• _Data supplied_
★ ★ ★ ★

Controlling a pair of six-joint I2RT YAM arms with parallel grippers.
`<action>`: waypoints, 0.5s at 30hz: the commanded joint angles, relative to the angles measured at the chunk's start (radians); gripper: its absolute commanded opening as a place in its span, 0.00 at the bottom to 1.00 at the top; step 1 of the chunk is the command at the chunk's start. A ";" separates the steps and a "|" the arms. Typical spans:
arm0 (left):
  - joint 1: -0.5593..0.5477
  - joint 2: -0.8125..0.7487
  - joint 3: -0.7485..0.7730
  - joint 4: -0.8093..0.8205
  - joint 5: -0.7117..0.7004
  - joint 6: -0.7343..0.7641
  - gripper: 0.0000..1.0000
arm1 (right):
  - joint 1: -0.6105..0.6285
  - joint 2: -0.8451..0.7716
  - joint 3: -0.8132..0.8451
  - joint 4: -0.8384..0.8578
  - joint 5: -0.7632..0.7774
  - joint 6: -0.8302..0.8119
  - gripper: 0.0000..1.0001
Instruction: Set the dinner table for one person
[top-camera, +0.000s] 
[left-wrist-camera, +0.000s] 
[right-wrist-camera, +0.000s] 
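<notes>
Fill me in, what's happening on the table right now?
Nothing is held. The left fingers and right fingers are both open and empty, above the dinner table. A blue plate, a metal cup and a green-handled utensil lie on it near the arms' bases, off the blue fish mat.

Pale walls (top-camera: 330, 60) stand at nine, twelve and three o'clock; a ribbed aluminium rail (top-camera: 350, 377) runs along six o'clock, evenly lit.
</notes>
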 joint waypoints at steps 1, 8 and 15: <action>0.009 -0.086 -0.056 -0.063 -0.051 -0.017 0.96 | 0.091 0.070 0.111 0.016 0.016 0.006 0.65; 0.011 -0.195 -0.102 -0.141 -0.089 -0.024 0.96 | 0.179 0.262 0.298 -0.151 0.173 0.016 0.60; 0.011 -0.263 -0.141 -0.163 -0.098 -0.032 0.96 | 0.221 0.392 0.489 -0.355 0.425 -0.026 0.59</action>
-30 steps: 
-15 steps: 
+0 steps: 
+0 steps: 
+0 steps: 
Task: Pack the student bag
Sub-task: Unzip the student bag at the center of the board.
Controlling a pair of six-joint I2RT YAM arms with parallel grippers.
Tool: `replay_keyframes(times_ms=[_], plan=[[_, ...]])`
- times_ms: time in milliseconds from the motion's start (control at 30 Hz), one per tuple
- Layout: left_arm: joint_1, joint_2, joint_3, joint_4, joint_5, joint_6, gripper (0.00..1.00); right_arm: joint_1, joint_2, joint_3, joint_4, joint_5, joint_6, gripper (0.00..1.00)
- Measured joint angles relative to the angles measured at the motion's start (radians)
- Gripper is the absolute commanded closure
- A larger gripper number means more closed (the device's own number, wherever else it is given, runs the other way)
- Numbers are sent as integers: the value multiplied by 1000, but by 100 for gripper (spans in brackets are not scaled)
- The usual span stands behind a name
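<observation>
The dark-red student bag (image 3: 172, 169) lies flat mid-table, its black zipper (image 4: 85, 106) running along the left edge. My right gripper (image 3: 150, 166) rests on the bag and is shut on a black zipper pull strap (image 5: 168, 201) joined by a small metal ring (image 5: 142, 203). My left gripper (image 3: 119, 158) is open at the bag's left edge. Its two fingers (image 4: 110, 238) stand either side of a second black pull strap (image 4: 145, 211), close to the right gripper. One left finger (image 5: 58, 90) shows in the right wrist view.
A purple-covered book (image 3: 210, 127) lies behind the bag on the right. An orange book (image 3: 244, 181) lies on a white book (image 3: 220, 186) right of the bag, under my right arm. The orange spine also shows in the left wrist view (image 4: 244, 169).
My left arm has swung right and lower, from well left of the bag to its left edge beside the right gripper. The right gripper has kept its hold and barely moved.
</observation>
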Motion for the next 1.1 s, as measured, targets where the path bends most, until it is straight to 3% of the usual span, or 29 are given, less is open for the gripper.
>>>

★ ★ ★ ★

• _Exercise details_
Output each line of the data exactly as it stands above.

• _Output for this task_
Controlling a pair of six-joint I2RT YAM arms with parallel grippers.
`<action>`: waypoints, 0.5s at 30hz: the commanded joint angles, relative to the angles measured at the chunk's start (radians); gripper: its absolute commanded opening as a place in its span, 0.00 at the bottom to 1.00 at the top; step 1 of the chunk is the command at the chunk's start. A ";" separates the steps and a "|" the arms. Typical spans:
arm0 (left):
  - joint 1: -0.5593..0.5477
  - joint 2: -0.8125..0.7487
  - joint 3: -0.7485..0.7730
  - joint 4: -0.8093..0.8205
  - joint 5: -0.7117..0.7004
  - joint 6: -0.7343..0.7641
  - gripper: 0.0000..1.0000
arm1 (right):
  - joint 1: -0.6105..0.6285
  - joint 2: -0.8451..0.7716
  - joint 3: -0.8132..0.8451
  - joint 4: -0.8384..0.8578
  - joint 5: -0.7632..0.7774
  - joint 6: -0.8302..0.8119
  - gripper: 0.0000..1.0001
Instruction: Set the dinner table for one person
[top-camera, +0.000s] 
[left-wrist-camera, +0.000s] 
[right-wrist-camera, +0.000s] 
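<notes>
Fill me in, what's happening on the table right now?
Nothing is held. The left fingers and right fingers are both open and empty, above the dinner table. A blue plate, a metal cup and a green-handled utensil lie on it near the arms' bases, off the blue fish mat.

Pale walls (top-camera: 330, 60) stand at nine, twelve and three o'clock; a ribbed aluminium rail (top-camera: 350, 377) runs along six o'clock, evenly lit.
</notes>
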 joint waypoints at steps 1, 8 and 15: <action>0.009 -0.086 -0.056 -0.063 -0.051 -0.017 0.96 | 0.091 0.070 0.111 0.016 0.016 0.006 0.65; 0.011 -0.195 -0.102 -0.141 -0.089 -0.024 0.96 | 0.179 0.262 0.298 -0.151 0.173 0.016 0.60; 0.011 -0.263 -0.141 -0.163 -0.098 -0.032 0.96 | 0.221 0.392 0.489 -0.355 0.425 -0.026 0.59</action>
-30 steps: 
-15 steps: 
+0 steps: 
+0 steps: 
+0 steps: 
Task: Pack the student bag
Sub-task: Unzip the student bag at the center of the board.
Controlling a pair of six-joint I2RT YAM arms with parallel grippers.
Tool: `replay_keyframes(times_ms=[_], plan=[[_, ...]])`
- times_ms: time in milliseconds from the motion's start (control at 30 Hz), one per tuple
- Layout: left_arm: joint_1, joint_2, joint_3, joint_4, joint_5, joint_6, gripper (0.00..1.00); right_arm: joint_1, joint_2, joint_3, joint_4, joint_5, joint_6, gripper (0.00..1.00)
- Measured joint angles relative to the angles measured at the motion's start (radians)
- Gripper is the absolute commanded closure
- A larger gripper number means more closed (the device's own number, wherever else it is given, runs the other way)
- Numbers are sent as integers: the value multiplied by 1000, but by 100 for gripper (spans in brackets are not scaled)
- The usual span stands behind a name
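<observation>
The dark-red student bag (image 3: 172, 169) lies flat mid-table, its black zipper (image 4: 85, 106) running along the left edge. My right gripper (image 3: 150, 166) rests on the bag and is shut on a black zipper pull strap (image 5: 168, 201) joined by a small metal ring (image 5: 142, 203). My left gripper (image 3: 119, 158) is open at the bag's left edge. Its two fingers (image 4: 110, 238) stand either side of a second black pull strap (image 4: 145, 211), close to the right gripper. One left finger (image 5: 58, 90) shows in the right wrist view.
A purple-covered book (image 3: 210, 127) lies behind the bag on the right. An orange book (image 3: 244, 181) lies on a white book (image 3: 220, 186) right of the bag, under my right arm. The orange spine also shows in the left wrist view (image 4: 244, 169).
My left arm has swung right and lower, from well left of the bag to its left edge beside the right gripper. The right gripper has kept its hold and barely moved.
</observation>
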Motion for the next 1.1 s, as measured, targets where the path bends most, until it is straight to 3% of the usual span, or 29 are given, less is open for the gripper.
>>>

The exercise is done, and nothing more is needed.